Every line of the records below that holds the word "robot" should be copied out.

Segment Start: TASK INPUT

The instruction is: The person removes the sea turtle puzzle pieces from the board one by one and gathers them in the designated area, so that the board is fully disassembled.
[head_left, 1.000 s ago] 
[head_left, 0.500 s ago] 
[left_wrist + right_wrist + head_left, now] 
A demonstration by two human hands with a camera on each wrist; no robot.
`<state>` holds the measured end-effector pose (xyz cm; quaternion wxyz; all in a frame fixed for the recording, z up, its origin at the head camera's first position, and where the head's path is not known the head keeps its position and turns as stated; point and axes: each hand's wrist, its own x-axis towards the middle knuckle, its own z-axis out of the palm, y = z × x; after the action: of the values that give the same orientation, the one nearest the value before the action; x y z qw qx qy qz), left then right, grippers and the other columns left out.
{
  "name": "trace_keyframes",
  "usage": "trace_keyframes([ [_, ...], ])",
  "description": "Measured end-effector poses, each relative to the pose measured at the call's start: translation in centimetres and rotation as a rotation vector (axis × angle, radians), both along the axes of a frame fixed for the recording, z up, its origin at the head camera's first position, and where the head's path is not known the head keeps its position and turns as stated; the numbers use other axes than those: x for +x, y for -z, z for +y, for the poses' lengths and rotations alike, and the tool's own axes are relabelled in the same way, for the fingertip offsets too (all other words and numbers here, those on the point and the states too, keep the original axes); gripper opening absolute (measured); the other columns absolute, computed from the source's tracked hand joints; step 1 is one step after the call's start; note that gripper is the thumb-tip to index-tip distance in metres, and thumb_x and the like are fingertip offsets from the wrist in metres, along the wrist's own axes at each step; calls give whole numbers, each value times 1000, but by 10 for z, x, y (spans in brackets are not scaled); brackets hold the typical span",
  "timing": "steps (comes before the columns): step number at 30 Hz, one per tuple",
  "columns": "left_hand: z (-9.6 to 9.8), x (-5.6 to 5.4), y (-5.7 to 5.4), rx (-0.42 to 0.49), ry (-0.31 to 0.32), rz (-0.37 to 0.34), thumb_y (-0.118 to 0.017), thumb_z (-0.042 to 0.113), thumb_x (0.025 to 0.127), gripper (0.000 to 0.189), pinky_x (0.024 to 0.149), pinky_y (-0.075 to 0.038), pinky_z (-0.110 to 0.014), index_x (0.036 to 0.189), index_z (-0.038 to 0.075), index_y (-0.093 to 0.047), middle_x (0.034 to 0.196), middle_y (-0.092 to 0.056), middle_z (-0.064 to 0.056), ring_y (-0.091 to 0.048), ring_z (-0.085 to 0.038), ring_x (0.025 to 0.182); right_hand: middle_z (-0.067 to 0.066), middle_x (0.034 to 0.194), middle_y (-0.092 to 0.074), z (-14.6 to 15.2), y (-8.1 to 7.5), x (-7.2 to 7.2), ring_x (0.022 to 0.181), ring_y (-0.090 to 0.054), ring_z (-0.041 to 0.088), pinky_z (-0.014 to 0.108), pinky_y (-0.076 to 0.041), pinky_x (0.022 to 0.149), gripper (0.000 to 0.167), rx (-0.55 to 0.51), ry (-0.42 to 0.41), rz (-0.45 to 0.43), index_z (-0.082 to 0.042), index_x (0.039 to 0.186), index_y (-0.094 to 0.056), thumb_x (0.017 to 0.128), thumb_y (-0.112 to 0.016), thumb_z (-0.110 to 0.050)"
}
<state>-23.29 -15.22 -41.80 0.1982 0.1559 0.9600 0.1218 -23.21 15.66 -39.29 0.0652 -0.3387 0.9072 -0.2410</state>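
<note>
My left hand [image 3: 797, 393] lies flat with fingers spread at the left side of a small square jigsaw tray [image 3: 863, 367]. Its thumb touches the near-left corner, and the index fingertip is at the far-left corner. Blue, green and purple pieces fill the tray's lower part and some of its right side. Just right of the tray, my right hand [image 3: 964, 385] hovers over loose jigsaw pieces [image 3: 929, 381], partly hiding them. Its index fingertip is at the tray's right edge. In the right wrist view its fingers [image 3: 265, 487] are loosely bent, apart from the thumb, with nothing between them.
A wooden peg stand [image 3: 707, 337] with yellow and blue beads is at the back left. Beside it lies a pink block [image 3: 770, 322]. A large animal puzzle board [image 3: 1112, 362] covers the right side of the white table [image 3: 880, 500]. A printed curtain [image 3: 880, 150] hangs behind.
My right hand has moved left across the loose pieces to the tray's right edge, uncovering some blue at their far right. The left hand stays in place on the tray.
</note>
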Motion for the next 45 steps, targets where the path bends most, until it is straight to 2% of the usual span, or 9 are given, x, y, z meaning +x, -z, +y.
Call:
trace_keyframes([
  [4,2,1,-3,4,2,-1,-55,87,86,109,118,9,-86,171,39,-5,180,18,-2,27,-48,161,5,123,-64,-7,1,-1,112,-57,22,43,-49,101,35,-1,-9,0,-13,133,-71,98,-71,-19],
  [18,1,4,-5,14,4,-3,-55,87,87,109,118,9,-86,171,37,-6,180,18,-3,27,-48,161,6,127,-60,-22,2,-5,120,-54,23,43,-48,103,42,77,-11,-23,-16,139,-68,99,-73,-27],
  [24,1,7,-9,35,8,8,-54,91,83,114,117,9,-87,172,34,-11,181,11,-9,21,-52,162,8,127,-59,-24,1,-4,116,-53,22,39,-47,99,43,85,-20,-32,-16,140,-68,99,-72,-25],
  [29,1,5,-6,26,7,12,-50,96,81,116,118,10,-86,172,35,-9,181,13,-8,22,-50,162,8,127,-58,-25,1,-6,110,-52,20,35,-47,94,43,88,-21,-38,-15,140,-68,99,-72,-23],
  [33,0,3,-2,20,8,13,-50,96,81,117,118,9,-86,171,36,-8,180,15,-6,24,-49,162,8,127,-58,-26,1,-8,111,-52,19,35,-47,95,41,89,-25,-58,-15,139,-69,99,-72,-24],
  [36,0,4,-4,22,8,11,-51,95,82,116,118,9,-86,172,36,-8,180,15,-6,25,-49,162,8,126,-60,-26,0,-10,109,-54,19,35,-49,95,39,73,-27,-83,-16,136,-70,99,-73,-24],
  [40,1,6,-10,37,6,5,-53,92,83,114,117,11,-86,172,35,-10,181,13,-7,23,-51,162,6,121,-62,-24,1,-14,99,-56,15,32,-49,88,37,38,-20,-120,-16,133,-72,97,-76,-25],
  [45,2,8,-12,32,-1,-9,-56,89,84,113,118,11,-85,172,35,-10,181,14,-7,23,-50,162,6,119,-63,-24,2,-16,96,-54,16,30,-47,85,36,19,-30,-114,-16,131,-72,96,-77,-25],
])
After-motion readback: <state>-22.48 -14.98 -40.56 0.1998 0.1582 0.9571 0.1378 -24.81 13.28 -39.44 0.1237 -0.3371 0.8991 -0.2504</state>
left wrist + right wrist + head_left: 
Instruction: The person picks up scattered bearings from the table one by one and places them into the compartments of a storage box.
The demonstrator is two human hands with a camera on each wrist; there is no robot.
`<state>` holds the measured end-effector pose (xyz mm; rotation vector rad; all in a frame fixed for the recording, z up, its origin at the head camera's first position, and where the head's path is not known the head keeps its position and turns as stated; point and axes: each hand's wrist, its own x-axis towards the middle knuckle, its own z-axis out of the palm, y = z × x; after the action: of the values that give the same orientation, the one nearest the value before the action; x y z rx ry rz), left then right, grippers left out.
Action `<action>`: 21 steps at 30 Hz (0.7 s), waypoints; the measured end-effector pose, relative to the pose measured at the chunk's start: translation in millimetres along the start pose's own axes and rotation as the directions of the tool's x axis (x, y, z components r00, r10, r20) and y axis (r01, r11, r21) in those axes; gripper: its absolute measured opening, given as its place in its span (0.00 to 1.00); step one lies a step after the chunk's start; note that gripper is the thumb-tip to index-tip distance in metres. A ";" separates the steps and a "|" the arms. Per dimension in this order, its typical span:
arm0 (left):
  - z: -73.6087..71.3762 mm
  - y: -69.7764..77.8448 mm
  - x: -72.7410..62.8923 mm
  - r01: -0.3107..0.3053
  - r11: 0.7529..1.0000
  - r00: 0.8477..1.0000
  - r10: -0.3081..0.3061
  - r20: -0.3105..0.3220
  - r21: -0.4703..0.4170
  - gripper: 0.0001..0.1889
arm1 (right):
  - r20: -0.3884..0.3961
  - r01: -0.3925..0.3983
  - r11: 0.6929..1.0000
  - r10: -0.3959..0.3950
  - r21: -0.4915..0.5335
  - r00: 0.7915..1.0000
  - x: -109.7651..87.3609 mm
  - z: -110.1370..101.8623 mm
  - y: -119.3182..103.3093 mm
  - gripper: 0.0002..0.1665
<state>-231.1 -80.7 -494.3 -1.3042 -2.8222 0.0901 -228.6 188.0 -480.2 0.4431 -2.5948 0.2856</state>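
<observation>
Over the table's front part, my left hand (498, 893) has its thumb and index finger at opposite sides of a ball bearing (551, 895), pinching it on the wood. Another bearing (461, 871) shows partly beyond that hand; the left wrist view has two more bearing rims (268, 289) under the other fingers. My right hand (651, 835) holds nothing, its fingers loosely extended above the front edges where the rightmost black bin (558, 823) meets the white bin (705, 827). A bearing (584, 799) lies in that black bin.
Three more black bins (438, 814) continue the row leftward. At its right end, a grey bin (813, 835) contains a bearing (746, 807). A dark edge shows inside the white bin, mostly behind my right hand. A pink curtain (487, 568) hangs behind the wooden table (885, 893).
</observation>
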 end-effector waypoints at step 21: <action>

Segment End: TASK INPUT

#### ANSWER TO THIS PROBLEM:
A demonstration by two human hands with a camera on each wrist; no robot.
The demonstrator is two human hands with a camera on each wrist; there is no robot.

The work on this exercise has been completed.